▶ _WORK TASK_: Within the data below, copy each line where the string "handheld" is found.

▶ _EXCERPTED DATA_:
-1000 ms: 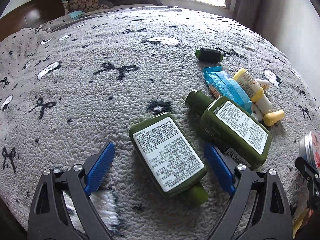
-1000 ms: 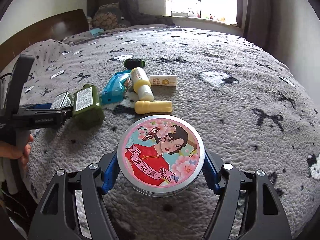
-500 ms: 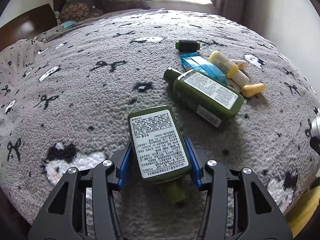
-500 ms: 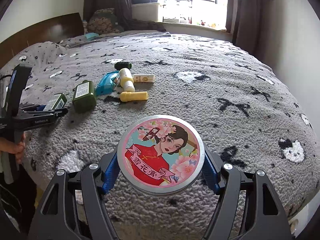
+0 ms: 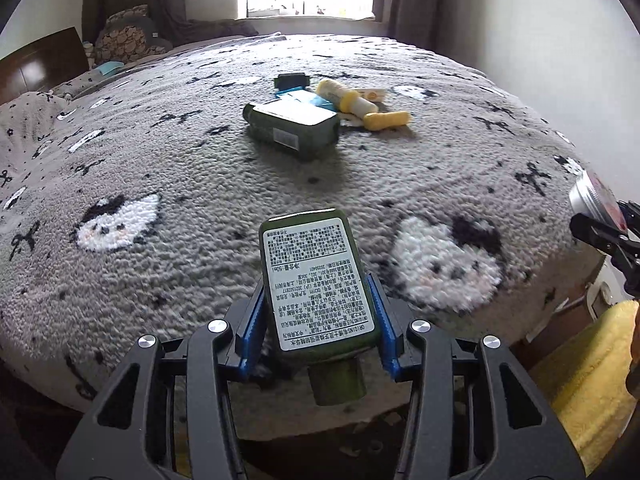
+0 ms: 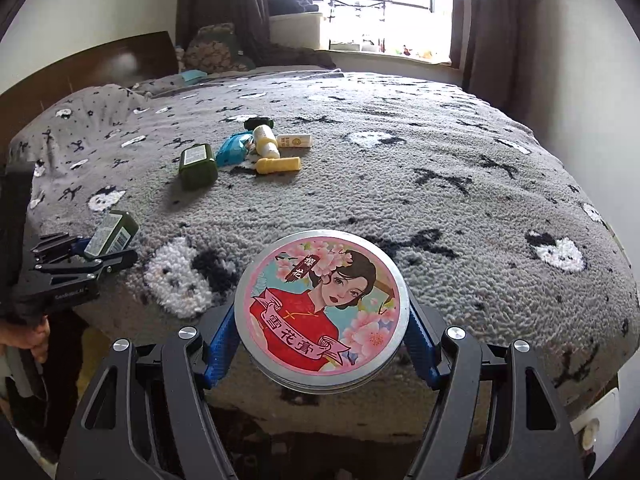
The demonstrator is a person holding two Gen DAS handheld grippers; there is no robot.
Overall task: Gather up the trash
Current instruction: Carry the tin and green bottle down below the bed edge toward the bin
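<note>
Left gripper (image 5: 318, 322): jaws closing, blue pads pressed on a green bottle (image 5: 316, 276) (cap toward camera), held above the bed edge.
Right gripper (image 6: 320, 340): round tin (image 6: 322, 306) is pinched.
Blanket (image 5: 200, 184): second green bottle (image 5: 294, 128) and yellow tubes (image 5: 386, 119) are seen farther off.

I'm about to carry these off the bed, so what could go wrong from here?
The left gripper is closing on the green bottle only near its cap end, so the long body could tilt or slip out. The round tin sits between the right gripper's fingers by its smooth rim; a jolt might pop it loose.
</note>
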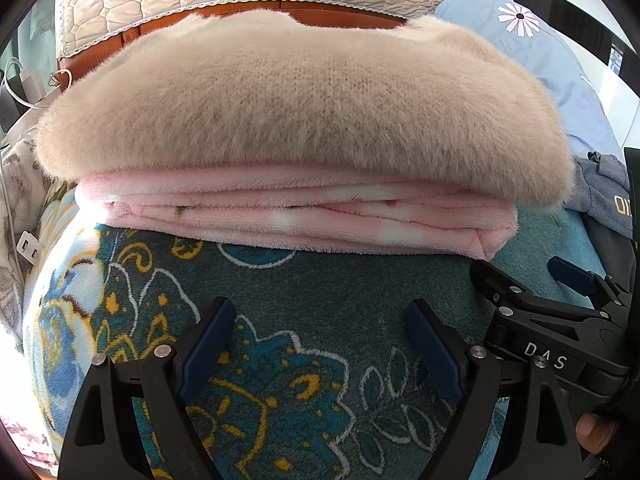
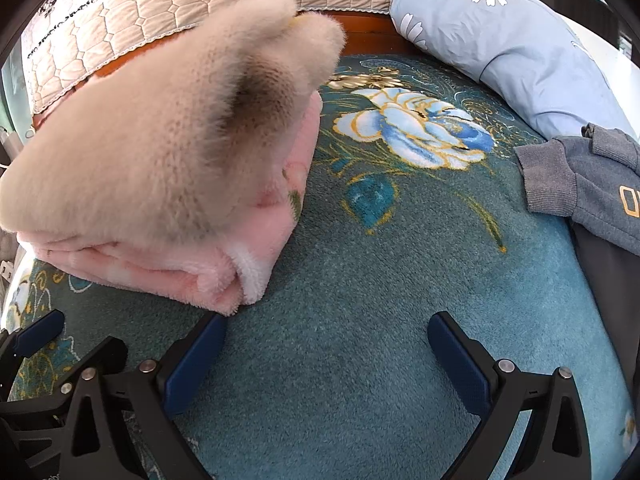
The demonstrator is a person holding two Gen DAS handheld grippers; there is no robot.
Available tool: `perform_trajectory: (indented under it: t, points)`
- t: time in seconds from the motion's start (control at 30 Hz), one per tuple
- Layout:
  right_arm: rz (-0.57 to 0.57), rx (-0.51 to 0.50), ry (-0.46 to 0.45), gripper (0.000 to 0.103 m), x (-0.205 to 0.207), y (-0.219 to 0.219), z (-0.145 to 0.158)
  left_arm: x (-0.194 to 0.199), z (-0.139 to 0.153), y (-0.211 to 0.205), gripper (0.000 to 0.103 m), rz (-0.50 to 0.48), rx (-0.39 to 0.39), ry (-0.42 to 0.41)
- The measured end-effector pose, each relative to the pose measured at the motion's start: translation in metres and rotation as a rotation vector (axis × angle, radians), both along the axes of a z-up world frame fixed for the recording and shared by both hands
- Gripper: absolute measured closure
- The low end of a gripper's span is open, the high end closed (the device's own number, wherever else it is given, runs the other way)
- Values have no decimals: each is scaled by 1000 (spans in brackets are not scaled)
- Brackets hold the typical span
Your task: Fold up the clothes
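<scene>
Resting folded on the teal floral plush blanket (image 2: 360,280), the fluffy beige knitted sweater (image 1: 300,112) sits atop the folded pink fleece garment (image 1: 296,216). Both the left gripper (image 1: 320,336) and right gripper (image 2: 326,354) hover in front of that stack, fingers spread, holding nothing. This fold looks finished; next probably means reaching right of the stack for the crumpled grey sweatshirt (image 2: 588,172).

A teal floral blanket (image 2: 360,280) covers the bed and bears a folded pink fleece garment (image 1: 296,220), a grey sweatshirt (image 2: 588,184) near the right edge, and a light-blue daisy-print pillow (image 2: 500,40) behind.
</scene>
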State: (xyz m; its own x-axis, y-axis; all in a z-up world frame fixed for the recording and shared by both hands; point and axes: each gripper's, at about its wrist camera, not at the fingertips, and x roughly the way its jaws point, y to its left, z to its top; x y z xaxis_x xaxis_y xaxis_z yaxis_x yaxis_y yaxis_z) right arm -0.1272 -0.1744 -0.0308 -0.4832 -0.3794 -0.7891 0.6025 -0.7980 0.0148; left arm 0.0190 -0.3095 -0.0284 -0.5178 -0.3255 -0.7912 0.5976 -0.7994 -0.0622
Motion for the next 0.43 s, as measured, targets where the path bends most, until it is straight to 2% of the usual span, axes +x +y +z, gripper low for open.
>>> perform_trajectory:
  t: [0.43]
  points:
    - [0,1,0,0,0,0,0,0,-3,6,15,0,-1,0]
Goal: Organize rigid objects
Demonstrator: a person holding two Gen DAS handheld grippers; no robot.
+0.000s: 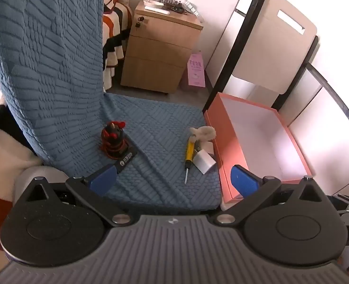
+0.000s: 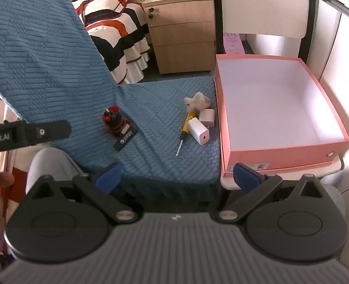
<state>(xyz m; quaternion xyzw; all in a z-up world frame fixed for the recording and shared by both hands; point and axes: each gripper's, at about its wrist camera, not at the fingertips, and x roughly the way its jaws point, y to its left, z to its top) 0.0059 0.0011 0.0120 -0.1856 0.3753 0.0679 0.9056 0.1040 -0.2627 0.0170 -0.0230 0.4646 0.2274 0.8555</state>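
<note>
Both the left tongs (image 1: pixel 173 181) and right tongs (image 2: pixel 176 177) are being held released, nothing between them. At twelve o'clock, a screwdriver (image 2: pixel 184 127) and white charger (image 2: pixel 199 131) are lying on the blue chair (image 2: pixel 162 156); at two o'clock, the pink box (image 2: pixel 278 152) is standing open.

Blue quilted chair cover (image 2: pixel 56 54) filling nine o'clock, wooden three-drawer cabinet (image 2: pixel 181 33) standing at twelve, striped orange, black and cream bedding (image 2: pixel 117 30) lying at eleven, pale walls (image 1: pixel 224 11) glowing, daylight washing in from three o'clock
</note>
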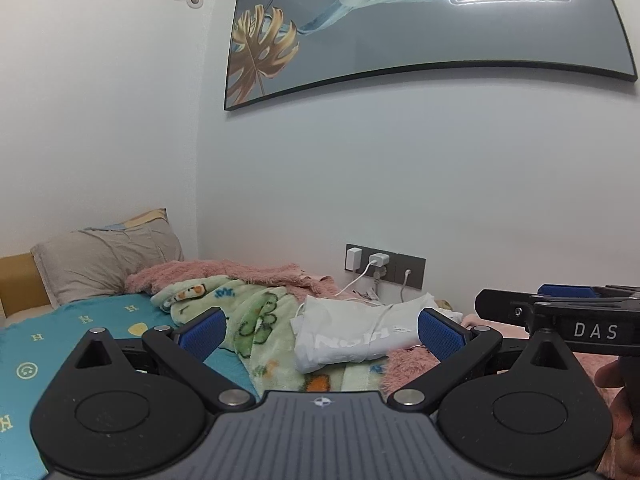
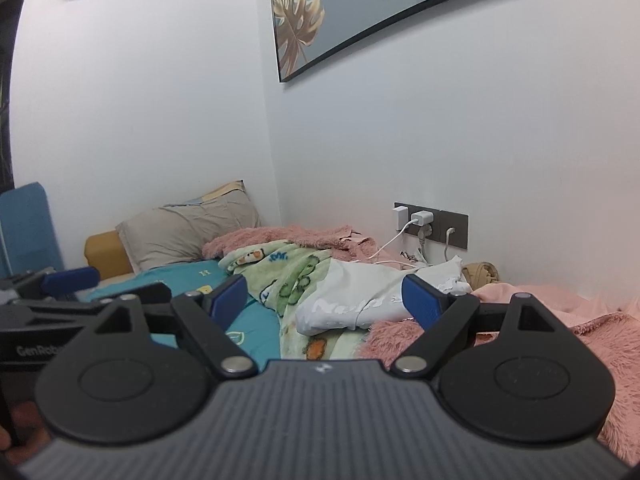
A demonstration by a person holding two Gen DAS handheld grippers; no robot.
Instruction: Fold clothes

▶ _TASK SOLUTION_:
The demonstrator is a person holding two Gen DAS handheld grippers; there is no robot.
The demonstrator is a person holding two Gen DAS handheld grippers; there is no robot.
Demonstrator: a person holding two Gen DAS handheld grippers; no robot.
A demonstration by a person holding two Gen DAS handheld grippers; no robot.

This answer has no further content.